- Exercise -
Read the records and write them out again exactly.
====================
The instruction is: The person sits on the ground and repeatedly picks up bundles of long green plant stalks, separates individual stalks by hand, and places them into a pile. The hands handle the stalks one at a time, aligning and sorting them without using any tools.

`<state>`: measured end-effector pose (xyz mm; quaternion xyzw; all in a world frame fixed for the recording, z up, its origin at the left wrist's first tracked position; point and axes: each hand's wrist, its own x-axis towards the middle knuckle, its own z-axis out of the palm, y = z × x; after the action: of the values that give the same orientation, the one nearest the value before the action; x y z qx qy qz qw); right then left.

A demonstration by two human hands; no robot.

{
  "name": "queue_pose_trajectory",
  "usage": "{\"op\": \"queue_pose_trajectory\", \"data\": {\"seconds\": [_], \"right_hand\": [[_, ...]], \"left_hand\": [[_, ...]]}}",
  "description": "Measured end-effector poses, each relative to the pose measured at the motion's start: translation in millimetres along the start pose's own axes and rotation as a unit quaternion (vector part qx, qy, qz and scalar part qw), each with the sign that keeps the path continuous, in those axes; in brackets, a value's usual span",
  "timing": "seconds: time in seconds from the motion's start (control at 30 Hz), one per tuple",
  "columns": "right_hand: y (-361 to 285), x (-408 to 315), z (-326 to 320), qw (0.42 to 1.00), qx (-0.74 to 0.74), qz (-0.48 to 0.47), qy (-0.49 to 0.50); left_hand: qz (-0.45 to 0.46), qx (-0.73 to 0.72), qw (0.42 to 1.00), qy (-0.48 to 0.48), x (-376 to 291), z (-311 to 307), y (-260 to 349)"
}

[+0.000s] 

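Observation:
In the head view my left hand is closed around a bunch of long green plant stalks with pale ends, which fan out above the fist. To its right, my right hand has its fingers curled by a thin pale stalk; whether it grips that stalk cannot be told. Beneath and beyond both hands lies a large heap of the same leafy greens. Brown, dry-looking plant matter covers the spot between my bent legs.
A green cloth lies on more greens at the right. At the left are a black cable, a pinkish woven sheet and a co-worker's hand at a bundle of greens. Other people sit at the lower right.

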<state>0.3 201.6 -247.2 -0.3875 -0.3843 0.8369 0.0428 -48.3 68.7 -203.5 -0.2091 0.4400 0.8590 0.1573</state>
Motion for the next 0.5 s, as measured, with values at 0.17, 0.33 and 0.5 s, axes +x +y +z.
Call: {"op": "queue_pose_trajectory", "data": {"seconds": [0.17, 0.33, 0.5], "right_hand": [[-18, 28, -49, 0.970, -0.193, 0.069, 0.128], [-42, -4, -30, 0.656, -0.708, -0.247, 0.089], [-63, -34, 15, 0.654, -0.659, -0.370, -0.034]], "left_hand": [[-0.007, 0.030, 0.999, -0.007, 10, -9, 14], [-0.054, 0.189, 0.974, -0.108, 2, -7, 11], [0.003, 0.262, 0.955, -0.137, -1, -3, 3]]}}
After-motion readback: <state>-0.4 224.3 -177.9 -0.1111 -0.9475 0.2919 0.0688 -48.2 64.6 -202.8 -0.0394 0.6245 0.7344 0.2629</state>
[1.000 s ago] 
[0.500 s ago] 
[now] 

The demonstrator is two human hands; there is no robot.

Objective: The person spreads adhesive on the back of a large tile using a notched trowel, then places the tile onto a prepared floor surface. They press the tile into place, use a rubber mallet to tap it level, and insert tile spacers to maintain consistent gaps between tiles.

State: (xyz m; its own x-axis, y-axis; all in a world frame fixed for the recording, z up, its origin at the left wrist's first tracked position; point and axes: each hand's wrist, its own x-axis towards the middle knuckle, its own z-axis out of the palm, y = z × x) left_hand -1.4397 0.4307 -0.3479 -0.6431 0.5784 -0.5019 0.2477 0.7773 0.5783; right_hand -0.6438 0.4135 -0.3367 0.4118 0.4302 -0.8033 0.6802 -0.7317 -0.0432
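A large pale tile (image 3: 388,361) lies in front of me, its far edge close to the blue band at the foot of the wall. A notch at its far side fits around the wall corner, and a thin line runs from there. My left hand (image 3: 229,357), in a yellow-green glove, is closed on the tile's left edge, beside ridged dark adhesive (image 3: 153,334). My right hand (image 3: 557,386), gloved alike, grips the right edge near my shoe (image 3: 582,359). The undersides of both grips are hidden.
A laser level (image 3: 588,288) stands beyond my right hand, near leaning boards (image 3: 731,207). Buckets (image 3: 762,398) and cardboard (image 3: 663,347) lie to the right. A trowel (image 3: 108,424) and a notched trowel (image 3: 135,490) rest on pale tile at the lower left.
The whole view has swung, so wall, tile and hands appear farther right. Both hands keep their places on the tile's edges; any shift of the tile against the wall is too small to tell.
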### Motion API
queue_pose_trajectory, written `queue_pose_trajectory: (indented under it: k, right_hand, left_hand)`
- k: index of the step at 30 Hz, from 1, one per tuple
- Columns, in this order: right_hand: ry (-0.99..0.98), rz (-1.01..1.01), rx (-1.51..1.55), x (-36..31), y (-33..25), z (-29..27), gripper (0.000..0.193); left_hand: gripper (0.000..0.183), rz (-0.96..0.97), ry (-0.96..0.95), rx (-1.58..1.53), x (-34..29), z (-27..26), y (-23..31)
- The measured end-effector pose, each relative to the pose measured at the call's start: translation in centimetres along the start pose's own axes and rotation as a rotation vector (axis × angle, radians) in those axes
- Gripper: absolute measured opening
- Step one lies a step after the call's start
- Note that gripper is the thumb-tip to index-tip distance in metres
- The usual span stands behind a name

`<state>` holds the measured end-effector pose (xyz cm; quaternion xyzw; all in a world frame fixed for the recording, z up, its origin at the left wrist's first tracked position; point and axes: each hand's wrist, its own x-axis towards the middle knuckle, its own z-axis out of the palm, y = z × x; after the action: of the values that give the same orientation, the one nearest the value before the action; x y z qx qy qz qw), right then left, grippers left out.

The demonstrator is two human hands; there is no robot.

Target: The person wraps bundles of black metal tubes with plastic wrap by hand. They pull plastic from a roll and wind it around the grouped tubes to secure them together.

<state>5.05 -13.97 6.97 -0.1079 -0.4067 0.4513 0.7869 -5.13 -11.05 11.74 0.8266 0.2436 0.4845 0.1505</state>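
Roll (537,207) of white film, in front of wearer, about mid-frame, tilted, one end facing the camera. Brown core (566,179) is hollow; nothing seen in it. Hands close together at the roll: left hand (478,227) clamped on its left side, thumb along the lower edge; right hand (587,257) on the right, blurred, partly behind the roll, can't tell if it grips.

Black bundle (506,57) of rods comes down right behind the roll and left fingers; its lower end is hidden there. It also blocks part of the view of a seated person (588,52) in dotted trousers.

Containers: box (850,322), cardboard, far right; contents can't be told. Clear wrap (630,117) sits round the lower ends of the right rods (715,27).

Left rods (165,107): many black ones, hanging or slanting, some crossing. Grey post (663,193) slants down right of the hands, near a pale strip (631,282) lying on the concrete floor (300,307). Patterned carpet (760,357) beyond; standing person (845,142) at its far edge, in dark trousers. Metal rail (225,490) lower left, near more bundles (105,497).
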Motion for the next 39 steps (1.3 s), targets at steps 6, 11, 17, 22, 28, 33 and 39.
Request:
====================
- Solution for this task -
The instruction is: The person sits on the ground and repeatedly picks up bundles of long green plant stalks, separates individual stalks by hand, and places them into a pile. The hands handle the stalks one at a time, aligning and sorting them without using any tools.

`<state>`: measured end-effector pose (xyz mm; quaternion xyzw; all in a world frame fixed for the recording, z up, its origin at the left wrist's first tracked position; point and axes: each hand's wrist, its own x-axis towards the middle knuckle, its own z-axis out of the palm, y = z × x; after the action: of the values that give the same orientation, the one nearest the value before the action; x y z qx qy qz qw); right then left.

A demonstration by two human hands; no robot.

{
  "name": "queue_pose_trajectory",
  "usage": "{\"op\": \"queue_pose_trajectory\", \"data\": {\"seconds\": [_], \"right_hand\": [[_, ...]], \"left_hand\": [[_, ...]]}}",
  "description": "Measured end-effector poses, each relative to the pose measured at the motion's start: translation in millimetres along the start pose's own axes and rotation as a unit quaternion (vector part qx, qy, qz and scalar part qw), each with the sign that keeps the path continuous, in those axes; in brackets, a value's usual span",
  "timing": "seconds: time in seconds from the motion's start (control at 30 Hz), one per tuple",
  "columns": "right_hand: y (-361 to 285), x (-408 to 315), z (-326 to 320), qw (0.42 to 1.00), qx (-0.74 to 0.74), qz (-0.48 to 0.47), qy (-0.49 to 0.50); left_hand: qz (-0.45 to 0.46), qx (-0.73 to 0.72), qw (0.42 to 1.00), qy (-0.48 to 0.48), x (-376 to 291), z (-311 to 307), y (-260 to 349)"
}

[+0.000s] 

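Observation:
In the head view my left hand is closed around a bunch of long green plant stalks with pale ends, which fan out above the fist. To its right, my right hand has its fingers curled by a thin pale stalk; whether it grips that stalk cannot be told. Beneath and beyond both hands lies a large heap of the same leafy greens. Brown, dry-looking plant matter covers the spot between my bent legs.
A green cloth lies on more greens at the right. At the left are a black cable, a pinkish woven sheet and a co-worker's hand at a bundle of greens. Other people sit at the lower right.
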
<state>0.3 201.6 -247.2 -0.3875 -0.3843 0.8369 0.0428 -48.3 68.7 -203.5 -0.2091 0.4400 0.8590 0.1573</state>
Motion for the next 0.5 s, as measured, with values at 0.17, 0.33 and 0.5 s, axes +x +y +z.
Call: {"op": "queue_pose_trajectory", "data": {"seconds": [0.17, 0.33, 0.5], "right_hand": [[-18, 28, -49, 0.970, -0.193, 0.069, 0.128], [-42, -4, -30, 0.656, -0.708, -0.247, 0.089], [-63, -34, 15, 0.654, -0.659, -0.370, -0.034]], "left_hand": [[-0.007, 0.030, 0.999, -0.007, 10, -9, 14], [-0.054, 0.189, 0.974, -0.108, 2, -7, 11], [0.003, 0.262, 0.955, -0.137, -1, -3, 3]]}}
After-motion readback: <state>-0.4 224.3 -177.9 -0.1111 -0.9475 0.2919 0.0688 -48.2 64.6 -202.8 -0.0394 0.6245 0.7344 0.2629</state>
[1.000 s ago] 
[0.500 s ago] 
[now] 

The demonstrator is two human hands; there is no robot.

Objective: The person spreads adhesive on the back of a large tile using a notched trowel, then places the tile onto a prepared floor surface. They press the tile into place, use a rubber mallet to tap it level, and insert tile spacers to maintain consistent gaps between tiles.

State: (xyz m; its own x-axis, y-axis; all in a world frame fixed for the recording, z up, its origin at the left wrist's first tracked position; point and axes: each hand's wrist, its own x-axis towards the middle knuckle, its own z-axis out of the palm, y = z × x) left_hand -1.4397 0.4307 -0.3479 -0.6431 0.5784 -0.5019 0.2477 0.7773 0.5783; right_hand -0.6438 0.4135 -0.3367 0.4118 0.4302 -0.8033 0.6802 -0.7317 -0.0432
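A large pale tile (image 3: 388,361) lies in front of me, its far edge close to the blue band at the foot of the wall. A notch at its far side fits around the wall corner, and a thin line runs from there. My left hand (image 3: 229,357), in a yellow-green glove, is closed on the tile's left edge, beside ridged dark adhesive (image 3: 153,334). My right hand (image 3: 557,386), gloved alike, grips the right edge near my shoe (image 3: 582,359). The undersides of both grips are hidden.
A laser level (image 3: 588,288) stands beyond my right hand, near leaning boards (image 3: 731,207). Buckets (image 3: 762,398) and cardboard (image 3: 663,347) lie to the right. A trowel (image 3: 108,424) and a notched trowel (image 3: 135,490) rest on pale tile at the lower left.
The whole view has swung, so wall, tile and hands appear farther right. Both hands keep their places on the tile's edges; any shift of the tile against the wall is too small to tell.
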### Motion API
queue_pose_trajectory, written `queue_pose_trajectory: (indented under it: k, right_hand, left_hand)`
- k: index of the step at 30 Hz, from 1, one per tuple
- Columns, in this order: right_hand: ry (-0.99..0.98), rz (-1.01..1.01), rx (-1.51..1.55), x (-36..31), y (-33..25), z (-29..27), gripper (0.000..0.193); left_hand: gripper (0.000..0.183), rz (-0.96..0.97), ry (-0.96..0.95), rx (-1.58..1.53), x (-34..29), z (-27..26), y (-23..31)
- The measured end-effector pose, each relative to the pose measured at the call's start: translation in centimetres along the start pose's own axes and rotation as a rotation vector (axis × angle, radians) in those axes
- Gripper: absolute measured opening
- Step one lies a step after the call's start
- Note that gripper is the thumb-tip to index-tip distance in metres
- The usual span stands behind a name

`<state>` holds the measured end-effector pose (xyz cm; quaternion xyzw; all in a world frame fixed for the recording, z up, its origin at the left wrist's first tracked position; point and axes: each hand's wrist, its own x-axis towards the middle knuckle, its own z-axis out of the palm, y = z × x; after the action: of the values that give the same orientation, the one nearest the value before the action; x y z qx qy qz qw), right then left, grippers left out.

The demonstrator is two human hands; there is no robot.

Target: The person wraps bundles of black metal tubes with plastic wrap by hand. They pull plastic from a roll and wind it around the grouped tubes to secure them together.

<state>5.05 -13.97 6.97 -0.1079 -0.4067 0.4513 0.7869 -5.13 -11.05 11.74 0.8266 0.2436 0.4845 0.1505</state>
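Roll (537,207) of white film, in front of wearer, about mid-frame, tilted, one end facing the camera. Brown core (566,179) is hollow; nothing seen in it. Hands close together at the roll: left hand (478,227) clamped on its left side, thumb along the lower edge; right hand (587,257) on the right, blurred, partly behind the roll, can't tell if it grips.

Black bundle (506,57) of rods comes down right behind the roll and left fingers; its lower end is hidden there. It also blocks part of the view of a seated person (588,52) in dotted trousers.

Containers: box (850,322), cardboard, far right; contents can't be told. Clear wrap (630,117) sits round the lower ends of the right rods (715,27).

Left rods (165,107): many black ones, hanging or slanting, some crossing. Grey post (663,193) slants down right of the hands, near a pale strip (631,282) lying on the concrete floor (300,307). Patterned carpet (760,357) beyond; standing person (845,142) at its far edge, in dark trousers. Metal rail (225,490) lower left, near more bundles (105,497).
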Motion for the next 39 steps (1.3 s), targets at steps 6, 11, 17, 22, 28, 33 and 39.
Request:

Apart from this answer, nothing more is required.